За несколько месяцев до этого, услышав о планах Лоренса Оливье, Ноэль Кауард записал в своем дневнике: «Ларри на основе «Спящего принца» собирается сделать картину с участием Мэрилин Монро, что по вполне понятным причинам может далеко завести его».
Мэрилин раньше уже раза два встречала Оливье, когда она была еще никем, а он уже был сэром Лоренсом, ведущим актером англоязычного мира. Теперь ему предстояло быть режиссером и ведущим актером, а ей — ведущей актрисой в мыльной опере об американской хористке, которая влюбляется в холодновато-романтического принца.
Оливье уже слышал рассказы о трудностях работы с Мэрилин Монро, но полагал, что справится.
Он беседовал с тремя из ее предыдущих режиссеров, Джоном Хьюстоном, Билли Уайлдером и Джошуа Логаном. Логан, которому «Автобусная остановка» принесла триумф, хотя и совершенно его вымотала, в письмах постоянно предупреждал Оливье: «Пожалуйста, не говори ей, что нужно делать. Она, наверно, куда больше разбирается в актерской игре в кино, чем кто бы то ни было. Не приказывай ей, потому что это отпугивает ее и тогда ты ничего из нее не выжмешь». Но в целом Логан был настроен весьма оптимистично: «После черного и белого, это самое лучшее сочетание».
Узнав, что Мэрилин привезла с собой репетиторшу, Паулу Страсберг, Оливье страшно рассердился. Потом, вспомнив, что во время их встречи в Нью-Йорке Мэрилин показалась ему «шизоидной», он смягчился, понадеявшись, что Страсберг «сумеет из двух половин выставить лучшую». Когда на репетициях Мэрилин повергла его в уныние, он решил вместо нее заняться воспитанием Страсберг. Вскоре он пришел к выводу, что «Паула ничего не знала; она не была ни актрисой, ни режиссером, ни учителем, ни консультантом, никем. Всем она была, видимо, лишь в глазах Мэрилин, потому что обладала одним талантом: умела умасливать ее».
Эта мысль осенит Оливье в один прекрасный день, когда он в лимузине будет прислушиваться к беседе Мэрилин и Страсберг, сидевших сзади. «Моя дорогая, — говорила Паула Страсберг, — ты до сих пор никак не можешь понять важности твоего положения для мира. Ты величайшая женщина своего времени, величайшая личность эпохи, да и всех времен. Ты не назовешь ни одного человека, — я имею в виду, и самого Христа, — который по популярности превосходил бы тебя».
Оливье готов поклясться, что в его воспоминаниях нет ни капли преувеличения. Эта лесть продолжалась битый час, и Мэрилин заглатывала наживку. Когда начались съемки, Оливье пришлось отослать Страсберг в Нью-Йорк, а Мэрилин приложила все старания, чтобы убедиться, что та намерена вернуться. За четыре месяца Оливье узнал, что такое настоящий ад.

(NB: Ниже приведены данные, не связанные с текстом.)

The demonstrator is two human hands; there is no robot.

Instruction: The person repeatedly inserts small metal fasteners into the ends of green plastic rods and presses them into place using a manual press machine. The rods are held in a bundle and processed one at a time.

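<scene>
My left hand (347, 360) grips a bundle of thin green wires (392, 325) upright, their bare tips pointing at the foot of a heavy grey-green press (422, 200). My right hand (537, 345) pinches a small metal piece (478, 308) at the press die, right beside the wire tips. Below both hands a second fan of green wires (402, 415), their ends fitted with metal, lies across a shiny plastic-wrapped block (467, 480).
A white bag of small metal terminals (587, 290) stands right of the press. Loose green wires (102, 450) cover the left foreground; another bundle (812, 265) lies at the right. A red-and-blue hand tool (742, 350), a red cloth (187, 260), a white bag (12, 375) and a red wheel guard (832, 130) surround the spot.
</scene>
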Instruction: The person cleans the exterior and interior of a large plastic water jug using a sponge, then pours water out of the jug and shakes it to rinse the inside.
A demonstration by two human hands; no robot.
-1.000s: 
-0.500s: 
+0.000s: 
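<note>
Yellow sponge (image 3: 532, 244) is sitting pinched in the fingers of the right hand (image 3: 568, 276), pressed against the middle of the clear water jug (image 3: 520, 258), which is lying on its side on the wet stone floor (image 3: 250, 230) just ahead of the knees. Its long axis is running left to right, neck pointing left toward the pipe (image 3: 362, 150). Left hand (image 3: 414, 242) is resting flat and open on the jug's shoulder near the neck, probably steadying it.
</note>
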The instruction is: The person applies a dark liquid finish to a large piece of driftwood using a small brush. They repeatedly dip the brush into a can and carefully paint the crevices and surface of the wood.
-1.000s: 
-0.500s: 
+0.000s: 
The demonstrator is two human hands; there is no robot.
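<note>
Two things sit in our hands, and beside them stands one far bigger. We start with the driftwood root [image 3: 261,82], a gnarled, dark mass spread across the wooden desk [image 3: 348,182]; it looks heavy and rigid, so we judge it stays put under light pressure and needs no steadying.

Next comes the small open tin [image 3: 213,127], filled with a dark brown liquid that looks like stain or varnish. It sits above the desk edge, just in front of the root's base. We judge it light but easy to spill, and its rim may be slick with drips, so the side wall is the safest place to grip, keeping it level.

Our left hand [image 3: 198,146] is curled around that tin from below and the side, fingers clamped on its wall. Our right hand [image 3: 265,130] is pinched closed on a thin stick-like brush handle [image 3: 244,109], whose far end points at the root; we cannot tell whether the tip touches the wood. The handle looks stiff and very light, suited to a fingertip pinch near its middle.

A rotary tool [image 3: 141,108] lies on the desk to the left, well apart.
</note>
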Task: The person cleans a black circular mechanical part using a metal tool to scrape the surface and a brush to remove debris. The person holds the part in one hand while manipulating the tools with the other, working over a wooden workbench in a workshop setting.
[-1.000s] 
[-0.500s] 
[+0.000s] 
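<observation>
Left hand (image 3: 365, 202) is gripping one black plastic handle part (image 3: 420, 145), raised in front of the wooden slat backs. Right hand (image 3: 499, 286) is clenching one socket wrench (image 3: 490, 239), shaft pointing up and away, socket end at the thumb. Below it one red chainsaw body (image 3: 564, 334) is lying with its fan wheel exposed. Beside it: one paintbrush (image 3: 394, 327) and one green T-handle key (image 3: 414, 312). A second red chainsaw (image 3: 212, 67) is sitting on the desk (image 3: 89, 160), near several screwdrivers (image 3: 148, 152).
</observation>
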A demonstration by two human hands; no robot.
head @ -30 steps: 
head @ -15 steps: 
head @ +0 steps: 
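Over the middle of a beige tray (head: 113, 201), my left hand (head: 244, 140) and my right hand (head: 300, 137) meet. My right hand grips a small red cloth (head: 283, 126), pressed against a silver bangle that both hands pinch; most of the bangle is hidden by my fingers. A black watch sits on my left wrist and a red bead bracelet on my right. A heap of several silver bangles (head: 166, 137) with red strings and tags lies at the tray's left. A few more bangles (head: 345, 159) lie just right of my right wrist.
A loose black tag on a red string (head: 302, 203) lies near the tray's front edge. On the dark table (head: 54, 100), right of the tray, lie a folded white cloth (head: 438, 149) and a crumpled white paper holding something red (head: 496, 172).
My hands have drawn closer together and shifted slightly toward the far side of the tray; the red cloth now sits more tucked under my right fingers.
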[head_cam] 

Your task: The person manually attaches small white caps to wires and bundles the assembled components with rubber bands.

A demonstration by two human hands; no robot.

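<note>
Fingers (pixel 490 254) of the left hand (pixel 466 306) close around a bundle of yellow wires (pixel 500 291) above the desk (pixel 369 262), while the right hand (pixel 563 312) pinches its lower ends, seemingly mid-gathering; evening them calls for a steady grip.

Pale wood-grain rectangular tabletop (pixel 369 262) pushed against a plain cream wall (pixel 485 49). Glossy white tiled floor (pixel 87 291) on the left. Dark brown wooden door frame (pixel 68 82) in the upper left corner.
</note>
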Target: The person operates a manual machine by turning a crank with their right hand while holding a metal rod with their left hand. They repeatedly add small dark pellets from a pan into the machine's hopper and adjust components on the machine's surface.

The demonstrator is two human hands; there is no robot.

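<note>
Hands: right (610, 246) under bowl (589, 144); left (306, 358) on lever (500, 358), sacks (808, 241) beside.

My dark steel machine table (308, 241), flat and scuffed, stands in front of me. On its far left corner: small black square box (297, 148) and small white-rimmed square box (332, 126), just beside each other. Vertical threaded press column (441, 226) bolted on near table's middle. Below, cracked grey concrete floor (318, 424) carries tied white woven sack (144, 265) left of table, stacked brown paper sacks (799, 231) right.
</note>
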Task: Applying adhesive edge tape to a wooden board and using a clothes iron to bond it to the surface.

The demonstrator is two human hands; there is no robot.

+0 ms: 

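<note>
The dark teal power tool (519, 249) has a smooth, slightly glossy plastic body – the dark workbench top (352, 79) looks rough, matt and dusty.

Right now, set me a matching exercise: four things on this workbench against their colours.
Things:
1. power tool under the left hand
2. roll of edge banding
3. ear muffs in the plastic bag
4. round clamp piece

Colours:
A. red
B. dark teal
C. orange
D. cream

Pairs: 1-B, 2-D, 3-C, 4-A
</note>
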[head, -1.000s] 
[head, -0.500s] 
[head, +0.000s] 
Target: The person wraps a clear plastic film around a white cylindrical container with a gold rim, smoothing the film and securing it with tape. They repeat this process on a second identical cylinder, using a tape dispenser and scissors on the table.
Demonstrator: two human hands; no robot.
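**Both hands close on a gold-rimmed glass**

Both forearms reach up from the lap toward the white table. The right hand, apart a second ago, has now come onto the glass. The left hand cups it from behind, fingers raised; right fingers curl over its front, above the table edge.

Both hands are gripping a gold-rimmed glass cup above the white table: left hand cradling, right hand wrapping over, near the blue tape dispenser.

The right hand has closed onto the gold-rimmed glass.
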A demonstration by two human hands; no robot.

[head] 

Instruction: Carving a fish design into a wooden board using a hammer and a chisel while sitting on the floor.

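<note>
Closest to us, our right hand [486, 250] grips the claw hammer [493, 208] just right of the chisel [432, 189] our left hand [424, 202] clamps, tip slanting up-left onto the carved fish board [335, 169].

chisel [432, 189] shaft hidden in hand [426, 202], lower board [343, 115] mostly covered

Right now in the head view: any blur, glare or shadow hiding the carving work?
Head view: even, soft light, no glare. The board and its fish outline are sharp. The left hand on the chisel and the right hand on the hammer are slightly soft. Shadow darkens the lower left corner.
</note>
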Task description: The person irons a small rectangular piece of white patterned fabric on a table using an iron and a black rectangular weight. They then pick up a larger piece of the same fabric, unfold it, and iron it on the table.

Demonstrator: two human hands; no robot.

Он пытался помочь Мэрилин превозмочь страх перед камерами, когда у нее буквально отнимался язык. Он предложил ей спокойно посидеть и посчитать, а потом произнести слова текста. Когда это не возымело действия, он взорвался: «Ты что, и считать не умеешь?» Логан предупреждал его, что нельзя вести себя с ней властно, тем более приходить в ярость. Потерять контроль над собой означало потерять Монро, и Оливье быстро утратил с ней контакт. Он испытывал отчаяние даже тогда, когда Мэрилин чувствовала себя спокойно.
Оливье было совершенно невыносимо наблюдать за тем, как Мэрилин ловила настроение, навеваемое ей Паулой Страсберг, которая шептала: «Дорогая, просто подумай о кока-коле, или о Фрэнке Синатре!». В результате он пришел к выводу, что в «шоу-бизнесе она была славной любительницей, неквалифицированной и, вероятно, не поддающейся обучению актрисой интуиции».
«Я видел, что, по мере того как Ларри и Мэрилин уставали и отношения их становились напряженнее, противоречия между ними нарастали, — вспоминал оператор Джек Кардифф. — Она начала спрашивать себя, неужели он был тем гением, каким она его считала». Через год после этого сама Мэрилин скажет: «Сэр Оливье (так в оригинале) старался быть дружелюбным, но получалось так, будто он оказывает милость... Я начала плохо себя вести по отношению к нему, опаздывала, он это ненавидел. Но, когда не уважаешь своих артистов, они не могут хорошо работать. Уважение — вот за что нужно бороться».